## WHAT YOU WILL DO
After locating the line that contains "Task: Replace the" in the data below, set down exactly that line and each one after it through the line that contains "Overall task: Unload", and nothing more.

## RECORDS SUPPLIED
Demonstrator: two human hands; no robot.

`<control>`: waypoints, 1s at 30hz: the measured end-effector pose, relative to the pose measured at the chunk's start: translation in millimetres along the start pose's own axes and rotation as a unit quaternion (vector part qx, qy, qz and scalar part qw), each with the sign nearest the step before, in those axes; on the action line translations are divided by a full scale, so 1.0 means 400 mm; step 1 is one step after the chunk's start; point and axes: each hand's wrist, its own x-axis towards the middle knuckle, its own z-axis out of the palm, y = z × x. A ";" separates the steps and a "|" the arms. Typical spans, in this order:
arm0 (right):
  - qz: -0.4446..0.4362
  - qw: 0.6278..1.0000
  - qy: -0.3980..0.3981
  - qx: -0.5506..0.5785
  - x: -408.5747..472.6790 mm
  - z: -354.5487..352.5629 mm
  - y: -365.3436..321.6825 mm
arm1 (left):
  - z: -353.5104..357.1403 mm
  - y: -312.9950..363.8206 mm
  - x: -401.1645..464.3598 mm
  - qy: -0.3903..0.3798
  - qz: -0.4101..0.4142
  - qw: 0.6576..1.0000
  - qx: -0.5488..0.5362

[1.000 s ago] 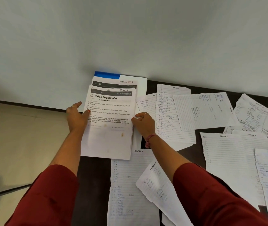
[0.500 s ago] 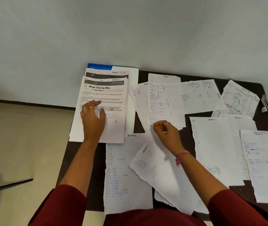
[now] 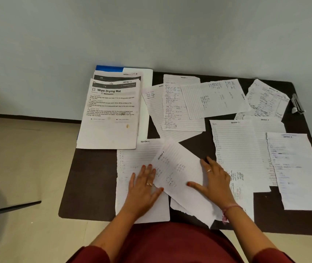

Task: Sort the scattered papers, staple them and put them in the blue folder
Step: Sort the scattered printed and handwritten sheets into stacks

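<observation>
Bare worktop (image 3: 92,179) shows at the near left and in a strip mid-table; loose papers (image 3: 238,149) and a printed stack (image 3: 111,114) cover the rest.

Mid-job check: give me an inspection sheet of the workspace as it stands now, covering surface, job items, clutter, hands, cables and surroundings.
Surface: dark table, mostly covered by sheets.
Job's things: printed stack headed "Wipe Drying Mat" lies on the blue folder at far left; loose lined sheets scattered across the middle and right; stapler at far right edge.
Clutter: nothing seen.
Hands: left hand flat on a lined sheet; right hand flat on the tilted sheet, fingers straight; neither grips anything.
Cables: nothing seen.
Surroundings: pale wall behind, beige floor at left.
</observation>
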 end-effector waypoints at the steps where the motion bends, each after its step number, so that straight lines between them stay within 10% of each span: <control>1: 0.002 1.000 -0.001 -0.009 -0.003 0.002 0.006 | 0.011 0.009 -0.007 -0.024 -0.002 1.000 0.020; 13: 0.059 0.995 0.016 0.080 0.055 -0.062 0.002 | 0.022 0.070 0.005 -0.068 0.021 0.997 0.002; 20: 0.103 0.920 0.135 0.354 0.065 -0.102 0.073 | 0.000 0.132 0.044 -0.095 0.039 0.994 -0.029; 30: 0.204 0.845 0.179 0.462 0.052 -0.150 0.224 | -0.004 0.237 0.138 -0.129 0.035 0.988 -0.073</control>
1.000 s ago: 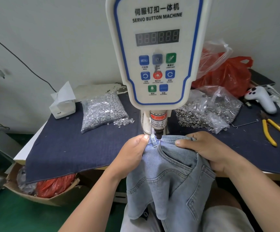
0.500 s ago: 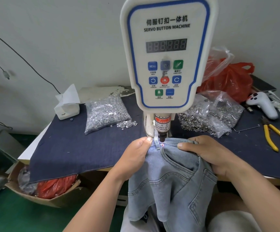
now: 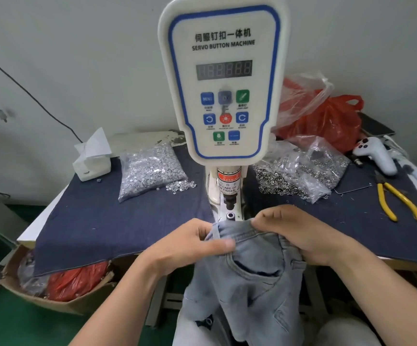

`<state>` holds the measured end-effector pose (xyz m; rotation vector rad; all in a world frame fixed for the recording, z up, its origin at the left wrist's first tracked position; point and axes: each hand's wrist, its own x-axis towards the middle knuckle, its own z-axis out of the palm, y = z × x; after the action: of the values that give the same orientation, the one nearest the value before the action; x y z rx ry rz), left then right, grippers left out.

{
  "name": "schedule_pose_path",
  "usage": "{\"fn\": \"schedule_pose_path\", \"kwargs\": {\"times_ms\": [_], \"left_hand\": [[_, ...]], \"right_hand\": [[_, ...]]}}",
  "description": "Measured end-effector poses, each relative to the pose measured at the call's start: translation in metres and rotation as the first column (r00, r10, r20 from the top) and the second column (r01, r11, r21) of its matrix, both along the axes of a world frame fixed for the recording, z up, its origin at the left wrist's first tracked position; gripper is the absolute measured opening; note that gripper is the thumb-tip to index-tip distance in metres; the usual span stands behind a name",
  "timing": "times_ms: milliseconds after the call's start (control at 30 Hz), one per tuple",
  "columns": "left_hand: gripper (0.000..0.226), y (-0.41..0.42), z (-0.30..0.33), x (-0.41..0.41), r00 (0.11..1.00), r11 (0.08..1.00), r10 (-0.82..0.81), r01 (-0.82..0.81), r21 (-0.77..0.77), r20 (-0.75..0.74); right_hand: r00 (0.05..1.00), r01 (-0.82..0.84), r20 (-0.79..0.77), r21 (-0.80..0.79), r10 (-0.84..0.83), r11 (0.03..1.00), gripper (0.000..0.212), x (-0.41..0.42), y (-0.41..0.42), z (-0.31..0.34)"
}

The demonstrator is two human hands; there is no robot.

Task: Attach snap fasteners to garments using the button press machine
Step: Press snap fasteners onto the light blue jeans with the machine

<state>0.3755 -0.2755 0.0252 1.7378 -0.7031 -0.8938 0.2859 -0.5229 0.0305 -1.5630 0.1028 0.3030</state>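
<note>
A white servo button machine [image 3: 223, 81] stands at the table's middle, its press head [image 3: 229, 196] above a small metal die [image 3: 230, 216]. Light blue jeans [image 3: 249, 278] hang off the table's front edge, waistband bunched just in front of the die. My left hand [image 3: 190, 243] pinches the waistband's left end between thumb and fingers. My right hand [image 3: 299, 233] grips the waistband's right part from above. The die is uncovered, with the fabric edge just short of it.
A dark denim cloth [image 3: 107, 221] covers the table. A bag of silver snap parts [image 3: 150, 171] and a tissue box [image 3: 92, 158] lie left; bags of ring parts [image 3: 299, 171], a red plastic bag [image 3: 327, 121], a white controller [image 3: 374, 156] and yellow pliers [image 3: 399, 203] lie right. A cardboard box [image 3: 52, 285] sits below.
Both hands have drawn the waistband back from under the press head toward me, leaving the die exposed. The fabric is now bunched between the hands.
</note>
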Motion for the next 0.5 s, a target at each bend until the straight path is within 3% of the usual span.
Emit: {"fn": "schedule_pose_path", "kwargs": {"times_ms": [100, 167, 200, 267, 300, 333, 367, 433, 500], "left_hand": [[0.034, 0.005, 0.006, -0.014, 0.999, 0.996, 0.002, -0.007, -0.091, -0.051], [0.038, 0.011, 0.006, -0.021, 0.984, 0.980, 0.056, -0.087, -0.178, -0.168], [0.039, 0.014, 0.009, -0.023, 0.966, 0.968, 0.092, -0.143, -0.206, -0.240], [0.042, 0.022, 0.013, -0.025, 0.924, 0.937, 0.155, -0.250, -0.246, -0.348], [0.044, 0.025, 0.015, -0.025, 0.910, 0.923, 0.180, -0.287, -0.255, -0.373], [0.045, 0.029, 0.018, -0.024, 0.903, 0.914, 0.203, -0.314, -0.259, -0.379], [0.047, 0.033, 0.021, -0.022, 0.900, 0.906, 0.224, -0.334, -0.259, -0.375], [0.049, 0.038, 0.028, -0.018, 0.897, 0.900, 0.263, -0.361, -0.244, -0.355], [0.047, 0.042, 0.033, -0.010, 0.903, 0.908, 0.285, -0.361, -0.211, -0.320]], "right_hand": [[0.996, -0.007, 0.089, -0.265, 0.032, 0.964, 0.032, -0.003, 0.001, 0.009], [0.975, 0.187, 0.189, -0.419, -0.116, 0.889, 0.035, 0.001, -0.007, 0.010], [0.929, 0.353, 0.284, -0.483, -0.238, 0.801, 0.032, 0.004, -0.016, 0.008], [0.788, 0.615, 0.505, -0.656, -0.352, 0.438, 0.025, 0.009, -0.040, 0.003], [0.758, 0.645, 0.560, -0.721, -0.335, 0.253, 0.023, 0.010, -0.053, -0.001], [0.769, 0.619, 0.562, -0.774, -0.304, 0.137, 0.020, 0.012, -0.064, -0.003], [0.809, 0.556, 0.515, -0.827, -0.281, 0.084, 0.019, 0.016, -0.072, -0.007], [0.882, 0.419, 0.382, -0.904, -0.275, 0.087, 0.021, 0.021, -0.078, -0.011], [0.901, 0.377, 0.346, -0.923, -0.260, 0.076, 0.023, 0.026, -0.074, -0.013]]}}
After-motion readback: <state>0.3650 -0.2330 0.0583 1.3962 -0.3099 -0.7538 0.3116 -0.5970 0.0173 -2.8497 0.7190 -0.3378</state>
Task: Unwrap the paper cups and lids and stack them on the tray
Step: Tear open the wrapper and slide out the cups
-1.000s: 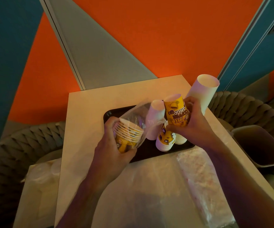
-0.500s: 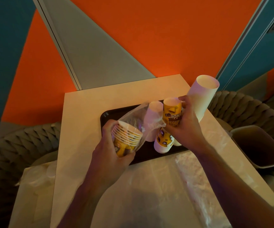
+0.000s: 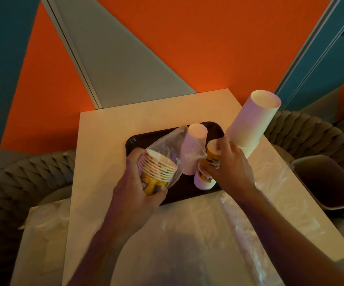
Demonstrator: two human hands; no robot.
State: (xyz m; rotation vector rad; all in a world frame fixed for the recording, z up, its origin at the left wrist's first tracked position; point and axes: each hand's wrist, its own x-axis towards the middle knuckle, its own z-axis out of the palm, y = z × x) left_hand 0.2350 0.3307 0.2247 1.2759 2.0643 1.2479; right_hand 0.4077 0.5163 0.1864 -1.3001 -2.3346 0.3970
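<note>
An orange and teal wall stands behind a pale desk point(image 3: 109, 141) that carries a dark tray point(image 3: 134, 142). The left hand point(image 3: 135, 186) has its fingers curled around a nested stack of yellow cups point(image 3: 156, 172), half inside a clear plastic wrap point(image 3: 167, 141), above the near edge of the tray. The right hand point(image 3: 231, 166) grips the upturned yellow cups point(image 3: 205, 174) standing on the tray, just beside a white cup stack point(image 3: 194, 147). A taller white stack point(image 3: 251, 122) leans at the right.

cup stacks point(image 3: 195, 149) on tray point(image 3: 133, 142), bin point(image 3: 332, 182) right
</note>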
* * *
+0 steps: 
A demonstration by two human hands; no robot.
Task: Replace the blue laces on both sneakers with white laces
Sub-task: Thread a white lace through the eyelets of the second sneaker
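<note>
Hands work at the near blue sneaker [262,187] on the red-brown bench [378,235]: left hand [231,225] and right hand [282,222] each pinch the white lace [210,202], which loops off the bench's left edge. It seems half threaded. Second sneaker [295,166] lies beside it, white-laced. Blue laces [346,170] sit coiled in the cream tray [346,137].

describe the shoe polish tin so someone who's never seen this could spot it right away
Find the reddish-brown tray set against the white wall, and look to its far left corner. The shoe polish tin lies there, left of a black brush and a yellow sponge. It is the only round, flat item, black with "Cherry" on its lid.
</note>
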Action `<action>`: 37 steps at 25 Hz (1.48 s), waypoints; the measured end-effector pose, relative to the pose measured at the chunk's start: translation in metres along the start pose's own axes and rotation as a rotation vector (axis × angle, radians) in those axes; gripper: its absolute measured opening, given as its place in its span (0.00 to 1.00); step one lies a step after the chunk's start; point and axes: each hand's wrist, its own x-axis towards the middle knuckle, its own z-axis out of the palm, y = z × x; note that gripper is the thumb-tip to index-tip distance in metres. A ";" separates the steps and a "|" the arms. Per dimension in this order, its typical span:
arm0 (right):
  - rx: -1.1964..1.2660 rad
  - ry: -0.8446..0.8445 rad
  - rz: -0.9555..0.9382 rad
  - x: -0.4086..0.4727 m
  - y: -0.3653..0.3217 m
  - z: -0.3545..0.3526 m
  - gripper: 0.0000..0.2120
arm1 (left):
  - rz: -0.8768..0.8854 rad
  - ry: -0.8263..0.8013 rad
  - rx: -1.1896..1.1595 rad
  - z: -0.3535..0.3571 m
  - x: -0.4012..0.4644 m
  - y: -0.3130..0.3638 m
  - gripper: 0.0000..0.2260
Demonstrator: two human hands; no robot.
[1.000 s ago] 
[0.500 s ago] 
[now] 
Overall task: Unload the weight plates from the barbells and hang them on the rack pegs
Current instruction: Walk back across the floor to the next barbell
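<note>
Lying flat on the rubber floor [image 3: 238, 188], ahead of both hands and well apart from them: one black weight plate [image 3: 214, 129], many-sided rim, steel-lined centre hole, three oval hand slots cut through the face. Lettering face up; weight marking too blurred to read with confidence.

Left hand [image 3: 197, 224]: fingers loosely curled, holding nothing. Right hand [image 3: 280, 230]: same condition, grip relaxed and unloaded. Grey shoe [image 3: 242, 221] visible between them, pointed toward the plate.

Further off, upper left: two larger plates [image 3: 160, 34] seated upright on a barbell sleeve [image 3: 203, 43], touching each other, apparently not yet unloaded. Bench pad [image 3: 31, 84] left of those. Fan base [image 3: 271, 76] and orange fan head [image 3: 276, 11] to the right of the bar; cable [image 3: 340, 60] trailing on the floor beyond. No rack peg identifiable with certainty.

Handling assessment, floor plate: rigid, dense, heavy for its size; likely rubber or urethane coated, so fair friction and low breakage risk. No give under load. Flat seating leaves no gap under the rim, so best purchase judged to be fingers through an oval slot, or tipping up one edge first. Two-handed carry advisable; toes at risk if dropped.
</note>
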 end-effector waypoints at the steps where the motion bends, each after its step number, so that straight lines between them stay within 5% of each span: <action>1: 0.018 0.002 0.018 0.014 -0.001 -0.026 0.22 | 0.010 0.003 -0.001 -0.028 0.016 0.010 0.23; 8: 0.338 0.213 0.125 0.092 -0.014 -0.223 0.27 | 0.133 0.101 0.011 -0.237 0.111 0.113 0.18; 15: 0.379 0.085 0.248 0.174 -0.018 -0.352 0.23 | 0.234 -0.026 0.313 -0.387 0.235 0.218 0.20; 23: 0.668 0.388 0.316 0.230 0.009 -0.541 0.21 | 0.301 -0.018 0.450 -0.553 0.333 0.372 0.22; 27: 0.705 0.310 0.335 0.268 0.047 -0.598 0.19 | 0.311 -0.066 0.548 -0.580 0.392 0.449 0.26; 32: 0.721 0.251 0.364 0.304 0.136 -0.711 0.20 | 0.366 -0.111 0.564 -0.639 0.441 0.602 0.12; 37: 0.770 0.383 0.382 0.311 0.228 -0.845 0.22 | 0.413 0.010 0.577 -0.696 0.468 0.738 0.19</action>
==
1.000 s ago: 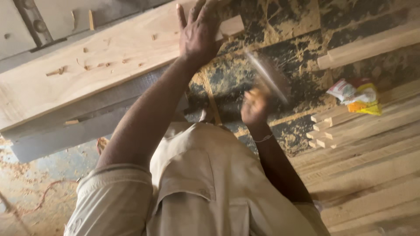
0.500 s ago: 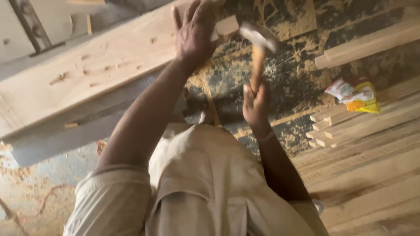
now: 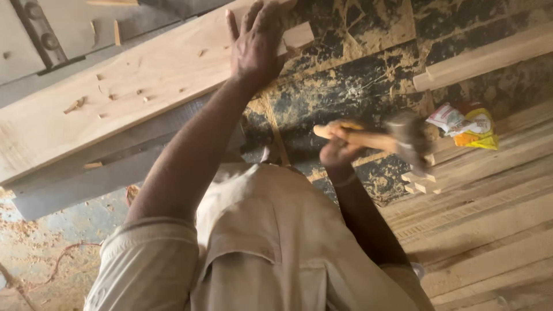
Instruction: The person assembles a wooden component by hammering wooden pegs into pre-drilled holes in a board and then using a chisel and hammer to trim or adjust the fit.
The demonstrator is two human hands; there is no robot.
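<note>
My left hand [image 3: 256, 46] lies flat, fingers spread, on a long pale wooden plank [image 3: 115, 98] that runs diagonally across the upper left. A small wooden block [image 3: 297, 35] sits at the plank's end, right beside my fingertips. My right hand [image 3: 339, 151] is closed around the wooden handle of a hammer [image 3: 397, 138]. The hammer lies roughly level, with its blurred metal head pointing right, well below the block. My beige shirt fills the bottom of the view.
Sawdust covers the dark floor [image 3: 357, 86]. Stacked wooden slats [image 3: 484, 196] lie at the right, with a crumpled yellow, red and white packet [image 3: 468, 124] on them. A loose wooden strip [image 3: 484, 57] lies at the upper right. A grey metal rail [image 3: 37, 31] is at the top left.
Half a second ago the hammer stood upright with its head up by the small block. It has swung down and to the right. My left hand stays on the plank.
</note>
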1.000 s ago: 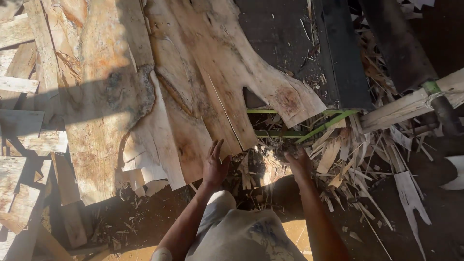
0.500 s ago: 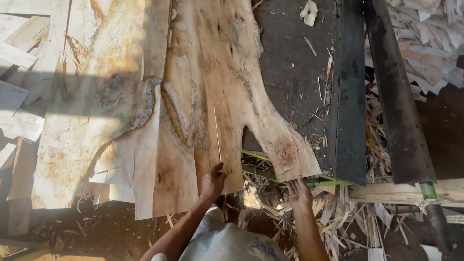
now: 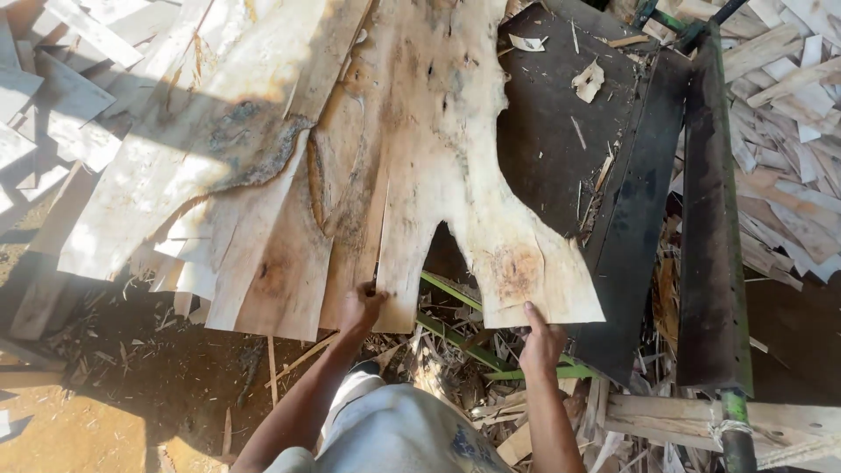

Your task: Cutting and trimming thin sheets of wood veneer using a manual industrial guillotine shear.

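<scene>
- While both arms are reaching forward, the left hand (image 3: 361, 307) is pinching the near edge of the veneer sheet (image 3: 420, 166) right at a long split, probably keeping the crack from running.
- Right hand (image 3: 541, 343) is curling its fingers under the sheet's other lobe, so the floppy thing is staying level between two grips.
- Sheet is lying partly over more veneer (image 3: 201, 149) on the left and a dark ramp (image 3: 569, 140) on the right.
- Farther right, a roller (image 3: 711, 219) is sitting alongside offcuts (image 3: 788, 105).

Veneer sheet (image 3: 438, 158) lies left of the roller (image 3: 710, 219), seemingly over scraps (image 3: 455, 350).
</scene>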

## RESULT OF THIS TASK
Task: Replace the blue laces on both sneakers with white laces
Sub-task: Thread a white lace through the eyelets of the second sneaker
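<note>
Hands work at the near blue sneaker [262,187] on the red-brown bench [378,235]: left hand [231,225] and right hand [282,222] each pinch the white lace [210,202], which loops off the bench's left edge. It seems half threaded. Second sneaker [295,166] lies beside it, white-laced. Blue laces [346,170] sit coiled in the cream tray [346,137].

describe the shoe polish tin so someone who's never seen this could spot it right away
Find the reddish-brown tray set against the white wall, and look to its far left corner. The shoe polish tin lies there, left of a black brush and a yellow sponge. It is the only round, flat item, black with "Cherry" on its lid.
</note>
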Action `<action>`: 37 steps at 25 Hz (1.48 s), waypoints; the measured end-effector pose, relative to the pose measured at the chunk's start: translation in metres along the start pose's own axes and rotation as a rotation vector (axis × angle, radians) in those axes; gripper: its absolute measured opening, given as its place in its span (0.00 to 1.00); step one lies a step after the chunk's start; point and axes: each hand's wrist, its own x-axis towards the middle knuckle, its own z-axis out of the palm, y = z × x; note that gripper is the thumb-tip to index-tip distance in metres. A ";" separates the steps and a "|" the arms. Per dimension in this order, its typical span:
arm0 (right):
  - rx: -1.1964..1.2660 rad
  - ry: -0.8446..0.8445 rad
  - rz: -0.9555..0.9382 rad
  - x: -0.4086..0.4727 m
  - y: -0.3653..0.3217 m
  - z: -0.3545..0.3526 m
  - gripper: 0.0000..0.2120
arm1 (left):
  - rz: -0.8768..0.8854 rad
  - ry: -0.8263..0.8013 rad
  - rx: -1.1896..1.1595 rad
  - z: -0.3535..0.3571 m
  - x: -0.4012..0.4644 m
  - y: -0.3130..0.3638 m
  - gripper: 0.0000..0.2260
Demonstrator: two human hands; no robot.
[1.000 s ago] 
[0.500 s ago] 
[now] 
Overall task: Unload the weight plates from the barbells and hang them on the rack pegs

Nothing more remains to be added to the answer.